ORU School of Medicine alumni, friends serve in Nigeria

The children sang joyfully amidst the trees, grateful to be safe from Boko Haram. They sang in Hausa, the language of the North, but they shouted “Hallelujah” to our delighted ears. These tiny refugees, singing their hearts out to us, remain among our most haunting memories of Africa.

During its lifetime, the ORU School of Medicine produced many committed Christian doctors. Among this group are Mark Babo, M.D. and his wife Doreen Babo, BA, DPH, who have worked for nearly 30 years to bring modern health care to Africa.

After 18 months in Kenya, they have spent 26 years in Nigeria, building three hospitals in different cities. They invited medical classmates from the Class of 1983 for a mini-reunion of service and gratitude.

The party included Paul Davis, co-founder of the Family Medicine Residency at the University of Alaska and a veteran of the U.S. Public Health Service there; Nancy Wespetal, a full-time medical missionary in Russia and the Ukraine; Brian Kilpatrick, board certified in both internal medicine and pediatrics, now practicing in West Pawlet, Vermont; and Carla Stayboldt, pathologist at Scripps Mercy Hospital in San Diego. Non-ORU graduates included Davis’ son, Ian Davis, and Stayboldt’s husband, James Grisolia. The team was hosted by the Idahosa family, founders of Church of God Mission International in Benin City.

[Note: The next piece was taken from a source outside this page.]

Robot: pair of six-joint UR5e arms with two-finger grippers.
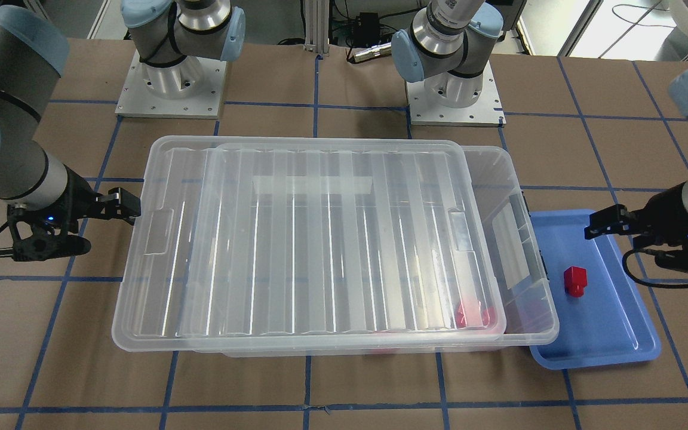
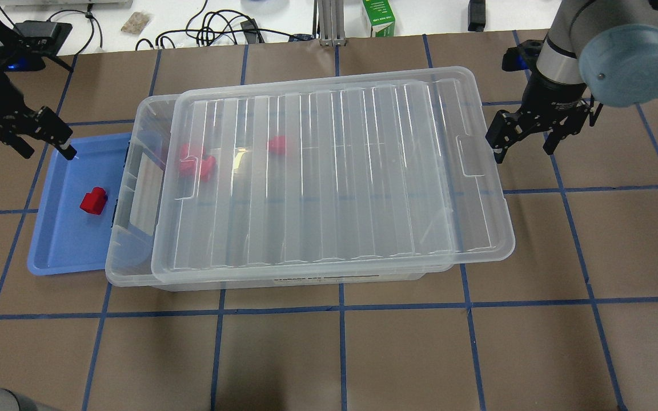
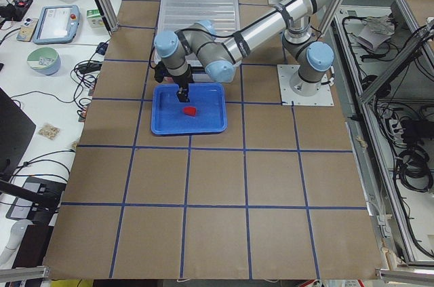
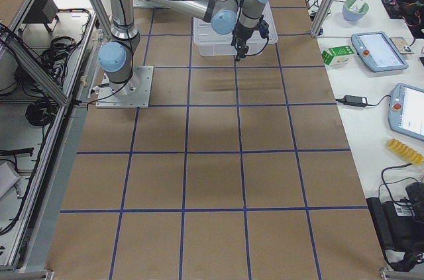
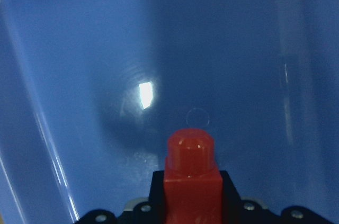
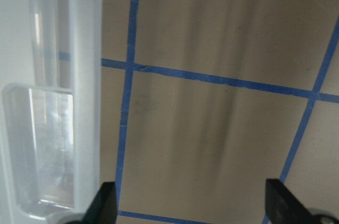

The mission trip centered on the Faith MediPlex, the second-largest hospital in Benin City, built by Mark and Doreen Babo over 25 years ago, together with the Idahosas’ church. We enjoyed morning devotionals there, attended by doctors, nurses and staff.

After singing and prayer, we toured the hospital and examined patients with the Nigerian doctors, providing Western insights while learning about local diseases, such as malaria. This hospital of up to 150 beds provides an expanding array of medical, obstetric and surgical services, with a kidney dialysis unit soon to open.

In partnership with local doctors, we did medical outreach clinics, including to an outlying village that had not seen doctors in over 10 years. Among the villagers, we gave aid an elderly lady who was HIV positive, many new diabetics and people with high blood pressure.

Most memorable was our outreach clinic to a camp for refugee children, orphaned by the terrorist group Boko Haram. Safely in the Christian South, these refugees from the Muslim North of Nigeria were traumatized but glad to be safe, with food, water and dry sleeping quarters. In the weeks prior to our visit, the camp rapidly doubled from 600 to 1,200 children. They sang and played joyfully, while we treated them for leprosy, scabies, malaria, filariasis and more common childhood diseases.

We taught alongside our Nigerian colleagues in a national family medicine conference on varied topics including the neurological exam, breast cancer and colon cancer screening.  Our audience responded with Nigerian warmth and humor to our talks, and they presented each of us with traditional ebony carvings as mementos of our stay.

We left with a warm feeling for the Nigerian people, vibrant and energetic, and a strong desire to return again soon.